I don't know enough set theory to understand the wiki page on inaccessible cardinals

user 1618033

@Semiclassical this is nice to try $$\int_1^{\infty}\frac{\textrm{d}x}{x^2(\log(y)-\log(x))}=\frac{\textrm{li}(y)}{‌y}$$

Semiclassical

mmkay

i forget, what's the definition of the logarithmic integral?

user 1618033

mathworld.wolfram.com/LogarithmicIntegral.html

Semiclassical

$\text{li}(x)=\int_1^x \frac{dt}{\ln t}$?

ah, so based at $0$ not $1$

Karl Kronenfeld

12:06 AM

@Anthony Do you know about the cofinality of a cardinal?

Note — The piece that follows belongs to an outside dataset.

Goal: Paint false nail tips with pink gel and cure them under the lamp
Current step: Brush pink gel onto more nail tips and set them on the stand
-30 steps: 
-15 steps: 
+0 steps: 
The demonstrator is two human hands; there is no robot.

That's all we need to prove that inaccessible cardinals are counterexamples (and to define them)

Anthony

I don't know about that.

user 1618033

@Semiclassical not really

Semiclassical

starting with the substitution $x=y t$ seems obvious

i meant in the sense of being integrated from $0$ to $x$ rather than $1$ to $x$

Anthony

@KarlKronenfeld I think we might just have different definition of something somewhere.

user 1618033

@Semiclassical Depending on the value of $x$, one might like to consider the integral in the sense of the Cauchy principal value.

@Semiclassical Yeap.

Karl Kronenfeld

12:09 AM

@Anthony ok

Semiclassical

eh. start with $0<x<1$, and then do analytic continuation

Anthony

@KarlKronenfeld Sorry. I'm just really naive about this stuff. Thanks for your help.

user 1618033

@Semiclassical By the way, I have a very cool solution for $$\int_0^1 \operatorname{li}(x) \ dx.$$ It's not hard. Yeah, it is definitely neat.

Semiclassical

oh? neat

user 1618033

@Semiclassical Give it a try if you want to.

Semiclassical

12:11 AM

i'll try to see through the other one first

though what i really need to do tonight is finish up with grading, ugggghhhhh

user 1618033

hehe, but just to know that I didn't use the previous result here.

Semiclassical

been procrastinating with that

user 1618033

@Semiclassical Just to notice something easy and you're done! It's a very short integral.

As you wish.

Semiclassical

have to get these quiz grades done tonight

user 1618033

No need to change the integration order in a double integral, it works only by the most elementary means.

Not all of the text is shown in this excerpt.